(b Tus, Persia; d Qazvin, 1126). Persian religious scholar and preacher, brother of Abū Hāmid Muhammad al-Ghazālī. In 1095 he succeeded his brother as a teacher at the Nizāmiyya University in Baghdad. His writings, composed in Arabic, include a condensed version, now lost, of his brother's Ihyā‘ ‘ulūm al-dīn (‘Revival of the religious sciences’), and a longer essay on the question of listening to music (samā‘), entitled Bawāriq al-ilmā‘ fī l-radd ‘alā man yuharrim al-samā‘ (‘Flashes of enlightenment in refutation of those who declare listening to music to be forbidden’).

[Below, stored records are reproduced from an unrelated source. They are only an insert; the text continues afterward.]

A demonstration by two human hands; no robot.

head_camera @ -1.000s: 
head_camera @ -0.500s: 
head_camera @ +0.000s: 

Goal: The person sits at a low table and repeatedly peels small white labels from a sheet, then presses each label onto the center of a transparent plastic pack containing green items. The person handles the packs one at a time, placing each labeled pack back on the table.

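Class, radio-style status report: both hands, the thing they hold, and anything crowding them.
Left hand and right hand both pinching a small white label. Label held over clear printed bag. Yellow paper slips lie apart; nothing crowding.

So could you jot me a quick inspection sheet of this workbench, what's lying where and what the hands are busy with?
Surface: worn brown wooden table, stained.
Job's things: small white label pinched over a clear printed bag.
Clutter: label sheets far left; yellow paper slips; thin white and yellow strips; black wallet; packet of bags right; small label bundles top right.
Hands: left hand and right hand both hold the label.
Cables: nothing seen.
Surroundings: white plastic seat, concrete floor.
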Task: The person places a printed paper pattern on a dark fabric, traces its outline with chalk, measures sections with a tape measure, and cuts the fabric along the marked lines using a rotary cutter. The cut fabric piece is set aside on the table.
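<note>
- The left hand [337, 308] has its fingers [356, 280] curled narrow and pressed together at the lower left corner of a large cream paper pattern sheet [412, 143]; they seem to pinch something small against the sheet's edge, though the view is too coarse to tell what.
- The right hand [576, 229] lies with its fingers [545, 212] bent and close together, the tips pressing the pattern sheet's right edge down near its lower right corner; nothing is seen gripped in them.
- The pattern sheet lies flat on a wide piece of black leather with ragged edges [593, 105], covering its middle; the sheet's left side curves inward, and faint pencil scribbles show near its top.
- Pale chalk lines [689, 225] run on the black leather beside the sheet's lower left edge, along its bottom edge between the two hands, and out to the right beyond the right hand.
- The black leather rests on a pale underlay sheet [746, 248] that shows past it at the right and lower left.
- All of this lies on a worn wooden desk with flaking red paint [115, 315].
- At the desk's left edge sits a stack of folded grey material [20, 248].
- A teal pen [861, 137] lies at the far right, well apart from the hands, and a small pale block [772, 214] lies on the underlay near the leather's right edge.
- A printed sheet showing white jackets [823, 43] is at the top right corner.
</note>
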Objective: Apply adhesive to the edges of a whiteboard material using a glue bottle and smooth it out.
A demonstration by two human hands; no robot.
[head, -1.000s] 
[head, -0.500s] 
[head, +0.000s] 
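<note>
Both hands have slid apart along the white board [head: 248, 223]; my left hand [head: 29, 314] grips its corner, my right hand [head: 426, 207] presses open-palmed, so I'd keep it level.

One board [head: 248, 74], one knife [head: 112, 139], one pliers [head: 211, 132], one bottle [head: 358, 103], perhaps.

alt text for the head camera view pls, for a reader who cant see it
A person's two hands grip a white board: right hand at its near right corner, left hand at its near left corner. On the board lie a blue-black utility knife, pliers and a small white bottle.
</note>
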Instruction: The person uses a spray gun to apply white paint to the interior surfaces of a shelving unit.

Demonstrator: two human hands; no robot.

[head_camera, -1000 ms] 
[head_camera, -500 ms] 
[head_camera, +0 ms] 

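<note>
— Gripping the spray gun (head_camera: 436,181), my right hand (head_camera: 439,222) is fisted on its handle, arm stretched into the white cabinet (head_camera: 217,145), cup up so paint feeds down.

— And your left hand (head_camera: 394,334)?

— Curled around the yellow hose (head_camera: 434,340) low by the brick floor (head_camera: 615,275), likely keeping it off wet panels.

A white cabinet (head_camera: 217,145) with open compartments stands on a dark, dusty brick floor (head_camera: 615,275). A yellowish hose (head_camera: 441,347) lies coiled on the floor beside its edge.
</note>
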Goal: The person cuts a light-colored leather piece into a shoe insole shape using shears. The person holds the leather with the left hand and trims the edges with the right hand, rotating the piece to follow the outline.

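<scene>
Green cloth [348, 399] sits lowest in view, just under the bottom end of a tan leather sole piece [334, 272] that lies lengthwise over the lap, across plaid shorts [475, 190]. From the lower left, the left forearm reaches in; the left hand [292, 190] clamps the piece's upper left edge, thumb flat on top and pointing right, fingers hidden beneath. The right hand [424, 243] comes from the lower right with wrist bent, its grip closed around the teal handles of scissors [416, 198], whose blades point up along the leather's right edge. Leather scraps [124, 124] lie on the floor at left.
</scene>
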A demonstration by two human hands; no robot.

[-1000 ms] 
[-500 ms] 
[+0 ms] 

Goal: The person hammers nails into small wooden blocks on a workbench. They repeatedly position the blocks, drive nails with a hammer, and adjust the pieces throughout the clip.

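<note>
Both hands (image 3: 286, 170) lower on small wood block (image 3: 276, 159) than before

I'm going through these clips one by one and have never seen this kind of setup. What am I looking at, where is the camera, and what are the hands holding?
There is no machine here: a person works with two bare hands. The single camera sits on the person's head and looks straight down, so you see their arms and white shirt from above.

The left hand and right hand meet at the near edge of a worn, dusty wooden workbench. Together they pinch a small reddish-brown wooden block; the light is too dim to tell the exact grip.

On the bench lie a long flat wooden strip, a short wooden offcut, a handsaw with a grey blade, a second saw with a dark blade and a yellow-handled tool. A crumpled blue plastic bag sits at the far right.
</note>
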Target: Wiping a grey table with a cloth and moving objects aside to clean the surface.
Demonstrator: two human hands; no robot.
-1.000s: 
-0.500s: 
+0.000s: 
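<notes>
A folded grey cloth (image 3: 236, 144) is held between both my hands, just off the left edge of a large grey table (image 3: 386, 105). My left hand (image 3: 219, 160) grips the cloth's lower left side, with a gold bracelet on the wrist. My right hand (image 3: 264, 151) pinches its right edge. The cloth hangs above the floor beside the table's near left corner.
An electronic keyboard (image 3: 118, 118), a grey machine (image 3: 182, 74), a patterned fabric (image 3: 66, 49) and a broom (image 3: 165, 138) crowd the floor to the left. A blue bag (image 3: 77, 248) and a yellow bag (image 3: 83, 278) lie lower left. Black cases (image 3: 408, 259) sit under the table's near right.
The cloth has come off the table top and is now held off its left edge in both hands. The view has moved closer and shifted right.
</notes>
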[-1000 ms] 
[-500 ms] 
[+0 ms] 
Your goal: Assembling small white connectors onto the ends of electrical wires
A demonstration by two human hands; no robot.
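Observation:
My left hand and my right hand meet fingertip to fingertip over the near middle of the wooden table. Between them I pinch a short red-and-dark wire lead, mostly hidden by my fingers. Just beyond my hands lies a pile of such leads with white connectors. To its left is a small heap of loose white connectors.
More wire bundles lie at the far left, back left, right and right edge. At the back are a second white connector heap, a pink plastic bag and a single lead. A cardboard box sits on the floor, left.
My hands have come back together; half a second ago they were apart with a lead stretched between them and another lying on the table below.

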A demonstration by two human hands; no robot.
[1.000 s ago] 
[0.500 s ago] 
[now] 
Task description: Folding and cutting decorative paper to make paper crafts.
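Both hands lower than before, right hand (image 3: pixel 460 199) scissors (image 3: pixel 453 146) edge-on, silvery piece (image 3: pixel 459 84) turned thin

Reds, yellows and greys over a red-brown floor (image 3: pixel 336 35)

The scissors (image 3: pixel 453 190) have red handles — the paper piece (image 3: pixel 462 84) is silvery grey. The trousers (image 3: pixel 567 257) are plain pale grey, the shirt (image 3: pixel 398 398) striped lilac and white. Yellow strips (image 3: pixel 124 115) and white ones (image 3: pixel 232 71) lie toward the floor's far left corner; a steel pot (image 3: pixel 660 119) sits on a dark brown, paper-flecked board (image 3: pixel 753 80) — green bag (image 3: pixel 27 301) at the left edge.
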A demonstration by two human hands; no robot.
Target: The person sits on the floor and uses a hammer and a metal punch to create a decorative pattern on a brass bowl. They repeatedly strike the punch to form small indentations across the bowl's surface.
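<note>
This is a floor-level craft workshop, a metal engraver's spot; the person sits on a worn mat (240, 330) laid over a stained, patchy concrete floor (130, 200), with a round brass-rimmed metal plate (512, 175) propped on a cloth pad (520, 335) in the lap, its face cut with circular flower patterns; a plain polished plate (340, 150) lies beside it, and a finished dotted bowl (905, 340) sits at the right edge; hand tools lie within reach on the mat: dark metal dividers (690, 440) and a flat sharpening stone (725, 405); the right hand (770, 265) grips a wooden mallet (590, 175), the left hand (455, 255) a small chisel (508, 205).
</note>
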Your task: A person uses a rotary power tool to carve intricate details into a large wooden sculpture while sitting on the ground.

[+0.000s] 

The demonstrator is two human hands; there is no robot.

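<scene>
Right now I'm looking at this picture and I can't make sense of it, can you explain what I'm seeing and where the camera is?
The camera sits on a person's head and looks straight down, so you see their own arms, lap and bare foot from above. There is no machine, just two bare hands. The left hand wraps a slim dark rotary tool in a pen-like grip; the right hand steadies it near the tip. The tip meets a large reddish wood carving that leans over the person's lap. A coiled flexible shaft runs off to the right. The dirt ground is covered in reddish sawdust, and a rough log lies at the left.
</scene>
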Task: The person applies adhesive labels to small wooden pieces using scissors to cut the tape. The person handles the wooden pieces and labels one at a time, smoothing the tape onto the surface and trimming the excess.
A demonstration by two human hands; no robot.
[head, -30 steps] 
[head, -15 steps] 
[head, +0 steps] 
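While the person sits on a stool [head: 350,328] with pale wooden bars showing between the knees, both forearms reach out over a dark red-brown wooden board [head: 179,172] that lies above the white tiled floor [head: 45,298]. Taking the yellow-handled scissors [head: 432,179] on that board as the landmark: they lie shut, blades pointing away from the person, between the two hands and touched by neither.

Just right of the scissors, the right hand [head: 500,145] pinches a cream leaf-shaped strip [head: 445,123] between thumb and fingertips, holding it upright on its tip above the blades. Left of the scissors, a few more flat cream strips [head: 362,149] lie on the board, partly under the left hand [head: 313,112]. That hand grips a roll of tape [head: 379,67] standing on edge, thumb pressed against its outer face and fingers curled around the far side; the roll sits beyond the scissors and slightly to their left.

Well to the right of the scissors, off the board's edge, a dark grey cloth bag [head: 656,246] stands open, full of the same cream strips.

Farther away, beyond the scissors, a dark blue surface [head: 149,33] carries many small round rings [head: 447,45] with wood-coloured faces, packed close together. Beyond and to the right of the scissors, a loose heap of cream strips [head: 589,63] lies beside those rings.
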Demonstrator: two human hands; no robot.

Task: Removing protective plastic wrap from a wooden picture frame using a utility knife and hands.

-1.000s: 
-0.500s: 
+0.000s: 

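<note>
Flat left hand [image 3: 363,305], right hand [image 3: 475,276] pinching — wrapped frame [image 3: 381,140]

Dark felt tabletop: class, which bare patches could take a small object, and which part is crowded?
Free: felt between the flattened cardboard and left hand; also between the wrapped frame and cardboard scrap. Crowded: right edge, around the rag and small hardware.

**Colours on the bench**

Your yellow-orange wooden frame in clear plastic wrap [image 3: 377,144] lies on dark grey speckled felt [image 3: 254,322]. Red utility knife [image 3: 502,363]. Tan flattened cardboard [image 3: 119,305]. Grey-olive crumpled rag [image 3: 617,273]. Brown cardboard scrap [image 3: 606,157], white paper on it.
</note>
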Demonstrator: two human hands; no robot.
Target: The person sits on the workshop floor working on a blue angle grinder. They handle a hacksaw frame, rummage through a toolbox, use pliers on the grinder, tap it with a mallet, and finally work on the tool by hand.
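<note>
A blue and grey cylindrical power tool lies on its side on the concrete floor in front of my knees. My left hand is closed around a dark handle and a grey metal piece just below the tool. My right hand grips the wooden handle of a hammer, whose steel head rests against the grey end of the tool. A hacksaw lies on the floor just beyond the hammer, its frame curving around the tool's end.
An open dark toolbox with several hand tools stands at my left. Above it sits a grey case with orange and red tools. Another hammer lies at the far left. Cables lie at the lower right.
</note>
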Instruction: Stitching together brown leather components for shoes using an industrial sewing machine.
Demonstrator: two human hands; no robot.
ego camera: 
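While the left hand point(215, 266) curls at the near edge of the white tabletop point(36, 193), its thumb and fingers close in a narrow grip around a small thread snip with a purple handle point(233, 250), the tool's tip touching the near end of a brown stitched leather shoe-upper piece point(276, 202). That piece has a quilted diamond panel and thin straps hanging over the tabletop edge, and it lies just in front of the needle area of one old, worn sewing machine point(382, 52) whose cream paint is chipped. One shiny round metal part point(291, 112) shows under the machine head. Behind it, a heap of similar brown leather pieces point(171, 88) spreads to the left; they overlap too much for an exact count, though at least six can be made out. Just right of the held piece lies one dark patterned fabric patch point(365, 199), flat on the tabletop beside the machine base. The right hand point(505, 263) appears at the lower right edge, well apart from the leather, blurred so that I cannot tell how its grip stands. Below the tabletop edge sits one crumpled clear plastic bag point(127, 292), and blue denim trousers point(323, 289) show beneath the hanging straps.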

He believed that performing and listening to music were not forbidden by Islamic principles, and dealt with the subject independently of his brother, his essay being less comprehensive and more directly concerned with the musical customs of the dervish orders of Sufism. It begins with a justification of his outlook, then presents arguments against the opponents of music and for the value of music as an aid in attaining spiritual experience. It ends with a description of a dhikr ceremony (see Islamic religious music, §II, 3).
Bawāriq al-ilmā‘ [Flashes of enlightenment] (MS, D-BSb 5505); ed. and trans. J. Robson: Tracts on Listening to Music (London, 1938); repr. in al-Mawrid, xiii/4 (1984), 65–78
EI2 (H. Ritter)
J. During: Musique et extase: l'audition mystique dans la tradition soufie (Paris, 1988)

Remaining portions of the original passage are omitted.